**Task statement**: Everything from the line with "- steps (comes" to the end of the data is to be retyped exactly, and nothing else.

**Input data**:
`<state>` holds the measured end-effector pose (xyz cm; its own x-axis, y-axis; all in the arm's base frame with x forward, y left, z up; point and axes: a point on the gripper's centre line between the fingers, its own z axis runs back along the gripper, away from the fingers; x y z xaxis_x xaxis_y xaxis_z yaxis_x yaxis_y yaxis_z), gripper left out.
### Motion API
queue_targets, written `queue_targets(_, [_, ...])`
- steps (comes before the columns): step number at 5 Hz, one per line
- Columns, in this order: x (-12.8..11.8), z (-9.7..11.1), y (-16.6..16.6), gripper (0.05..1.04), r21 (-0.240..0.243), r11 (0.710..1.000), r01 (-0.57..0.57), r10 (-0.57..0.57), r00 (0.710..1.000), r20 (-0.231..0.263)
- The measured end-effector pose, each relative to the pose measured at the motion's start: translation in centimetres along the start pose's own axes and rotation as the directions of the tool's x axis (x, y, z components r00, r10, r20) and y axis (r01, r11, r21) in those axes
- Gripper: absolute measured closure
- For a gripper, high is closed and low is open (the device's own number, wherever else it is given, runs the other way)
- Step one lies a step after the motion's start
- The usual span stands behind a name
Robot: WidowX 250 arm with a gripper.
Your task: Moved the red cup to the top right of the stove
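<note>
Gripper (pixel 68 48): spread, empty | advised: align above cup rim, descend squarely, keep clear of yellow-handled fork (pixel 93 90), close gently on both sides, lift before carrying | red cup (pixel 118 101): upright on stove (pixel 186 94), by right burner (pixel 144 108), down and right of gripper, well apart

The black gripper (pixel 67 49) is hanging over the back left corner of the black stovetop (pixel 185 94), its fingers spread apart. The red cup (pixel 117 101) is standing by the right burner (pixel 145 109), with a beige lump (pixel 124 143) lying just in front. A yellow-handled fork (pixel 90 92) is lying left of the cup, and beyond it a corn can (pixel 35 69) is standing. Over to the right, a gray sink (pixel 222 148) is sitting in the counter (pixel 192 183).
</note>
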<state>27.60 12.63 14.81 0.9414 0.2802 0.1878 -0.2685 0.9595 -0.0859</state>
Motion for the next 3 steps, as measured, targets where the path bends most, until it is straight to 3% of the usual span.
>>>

**The answer**:
- steps (comes before the columns): step number at 5 Hz, one per line
- Columns, in this order: x (-12.8..11.8), z (-9.7..11.1), y (-16.6..16.6), gripper (0.05..1.04), r21 (-0.240..0.243), r11 (0.710..1.000), r01 (-0.57..0.57), r10 (-0.57..0.57), r00 (0.710..1.000), r20 (-0.231..0.263)
- The measured end-effector pose, each relative to the pose measured at the motion's start: translation in centimetres along the start pose's own axes and rotation as the directions of the tool's x axis (x, y, z components r00, r10, r20) and y axis (r01, r11, r21) in those axes
- Gripper: absolute measured closure
- For a gripper, high is closed and low is open (the device's own number, wherever else it is given, runs the other way)
- Step one lies a step after the motion's start
- The usual span stands behind a name
Robot: WidowX 250 arm with a gripper.
Your task: Moved the red cup to the top right of the stove
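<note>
Gripper (pixel 68 48): spread, empty | advised: align above cup rim, descend squarely, keep clear of yellow-handled fork (pixel 93 90), close gently on both sides, lift before carrying | red cup (pixel 118 101): upright on stove (pixel 186 94), by right burner (pixel 144 108), down and right of gripper, well apart

The black gripper (pixel 67 49) is hanging over the back left corner of the black stovetop (pixel 185 94), its fingers spread apart. The red cup (pixel 117 101) is standing by the right burner (pixel 145 109), with a beige lump (pixel 124 143) lying just in front. A yellow-handled fork (pixel 90 92) is lying left of the cup, and beyond it a corn can (pixel 35 69) is standing. Over to the right, a gray sink (pixel 222 148) is sitting in the counter (pixel 192 183).
</note>
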<state>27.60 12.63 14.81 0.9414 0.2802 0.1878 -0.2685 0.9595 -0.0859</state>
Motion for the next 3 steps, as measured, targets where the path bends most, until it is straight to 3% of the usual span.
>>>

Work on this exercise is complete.